Meta just struck a massive deal for the first large-scale deployment of Grace CPUs running solo — no GPU pairing. Los Alamos National Lab and the Texas Advanced Computing Center are running thousands of standalone NVIDIA CPUs. Bank of America predicts the data center CPU market will more than double, from $27 billion in 2025 to $60 billion by 2030.

The GPU shortage dominated 2024. The CPU shortage might define 2027.

Feynman: A 2028 Preview That Sounds Like Science Fiction

Expect Jensen to tease the next-next generation: Feynman, slated for 2028.

What’s leaked so far reads like a spec sheet from the future: 3D chip stacking on TSMC’s 1.6nm A16 process (NVIDIA is rumored to be an exclusive early customer), Groq LPU technology stacked directly onto the compute die, and copackaged optics that move data between chips using light instead of electricity.

Jensen has a habit of previewing architectures at GTC before anyone believes they’re possible, then delivering on schedule. Don’t bet against him.

Agentic AI Goes Mainstream

The hardware is half the story. GTC’s session lineup reads like a manifesto for the agentic era.

The pre-keynote features LangChain CEO Harrison Chase, PrimeIntellect CEO Vincent Weisser, and OpenClaw creator Peter Steinberger discussing how autonomous agents reason, use tools, and complete complex tasks. NVIDIA is even hosting a “Build-a-Claw” event where attendees set up their own always-on AI agent.

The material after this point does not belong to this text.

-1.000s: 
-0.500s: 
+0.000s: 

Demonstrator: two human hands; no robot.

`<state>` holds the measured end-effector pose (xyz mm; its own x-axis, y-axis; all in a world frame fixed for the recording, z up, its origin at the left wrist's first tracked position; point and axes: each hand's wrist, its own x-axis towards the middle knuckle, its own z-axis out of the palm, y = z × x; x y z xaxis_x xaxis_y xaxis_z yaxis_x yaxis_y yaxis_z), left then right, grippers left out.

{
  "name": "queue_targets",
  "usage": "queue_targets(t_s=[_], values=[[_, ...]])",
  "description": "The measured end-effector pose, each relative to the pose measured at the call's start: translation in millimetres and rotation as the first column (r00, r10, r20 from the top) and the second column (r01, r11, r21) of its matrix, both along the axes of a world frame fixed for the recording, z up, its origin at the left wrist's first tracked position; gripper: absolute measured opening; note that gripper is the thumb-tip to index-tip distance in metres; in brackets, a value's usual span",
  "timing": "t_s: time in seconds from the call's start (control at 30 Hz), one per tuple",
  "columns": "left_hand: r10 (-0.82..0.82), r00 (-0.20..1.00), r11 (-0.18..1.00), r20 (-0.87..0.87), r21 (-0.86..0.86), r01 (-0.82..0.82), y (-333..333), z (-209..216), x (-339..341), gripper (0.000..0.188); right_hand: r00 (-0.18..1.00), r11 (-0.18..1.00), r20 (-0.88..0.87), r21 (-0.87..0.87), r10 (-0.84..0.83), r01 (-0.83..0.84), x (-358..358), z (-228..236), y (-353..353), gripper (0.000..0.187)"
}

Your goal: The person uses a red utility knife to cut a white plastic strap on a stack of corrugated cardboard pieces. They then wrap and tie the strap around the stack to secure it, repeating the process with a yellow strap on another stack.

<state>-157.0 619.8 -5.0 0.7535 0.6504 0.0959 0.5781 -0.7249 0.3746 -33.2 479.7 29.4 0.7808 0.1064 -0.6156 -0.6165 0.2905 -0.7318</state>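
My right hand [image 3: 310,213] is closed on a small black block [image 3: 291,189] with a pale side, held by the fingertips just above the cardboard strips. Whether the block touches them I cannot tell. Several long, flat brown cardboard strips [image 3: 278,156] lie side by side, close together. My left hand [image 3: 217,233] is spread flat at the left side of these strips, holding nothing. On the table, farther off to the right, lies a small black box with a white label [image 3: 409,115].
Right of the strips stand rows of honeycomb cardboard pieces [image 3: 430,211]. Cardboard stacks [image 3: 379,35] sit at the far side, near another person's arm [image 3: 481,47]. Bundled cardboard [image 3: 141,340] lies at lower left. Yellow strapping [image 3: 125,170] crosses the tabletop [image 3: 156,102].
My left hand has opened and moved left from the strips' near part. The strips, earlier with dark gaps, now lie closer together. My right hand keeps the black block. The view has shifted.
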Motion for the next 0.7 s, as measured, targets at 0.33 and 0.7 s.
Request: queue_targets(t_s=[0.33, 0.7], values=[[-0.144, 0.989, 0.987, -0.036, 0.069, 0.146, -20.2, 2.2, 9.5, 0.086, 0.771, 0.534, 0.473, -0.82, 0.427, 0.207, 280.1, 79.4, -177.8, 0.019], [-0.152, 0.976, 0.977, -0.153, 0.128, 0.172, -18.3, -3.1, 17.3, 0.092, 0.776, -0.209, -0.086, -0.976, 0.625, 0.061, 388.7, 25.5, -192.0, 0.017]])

On Wednesday, Huang himself moderates an open models panel with leaders from LangChain, A16Z, AI2, Cursor, and Thinking Machines Lab. The message is clear: NVIDIA sees open-source AI as critical infrastructure, not a competitive threat.

Why You Should Care

Developers: Specialized inference silicon from NVIDIA-Groq could slash cost per token, making AI agents economically viable for use cases that currently don’t pencil out.

Business leaders: Meta’s 20% layoffs, announced the same week as GTC, aren’t coincidence. They’re investing in AI infrastructure while cutting human headcount. Every major enterprise faces this calculation next.

Investors: NVIDIA’s pivot from “sell GPUs for training” to “sell complete AI inference platforms” is the growth story of the next two years. The CPU market doubling, Groq integration, and Vera Rubin deployments are where the money flows.

Everyone else: The autonomous agents being discussed at GTC aren’t theoretical. Within a year, you’ll interact with agentic AI in customer service, healthcare, financial planning, and your own devices — all running on hardware being announced this week.

The Bottom Line

GTC 2026 isn’t a product launch. It’s NVIDIA publicly pivoting from the company that powered AI training to the company that powers AI doing things in the world.

The Vera Rubin platform. The Groq integration. The CPU renaissance. The Feynman tease. They all converge on a single vision: infrastructure for a world where billions of autonomous agents run around the clock.

Jensen’s keynote streams free at nvidia.com starting at 11 AM PT. This one’s worth your time.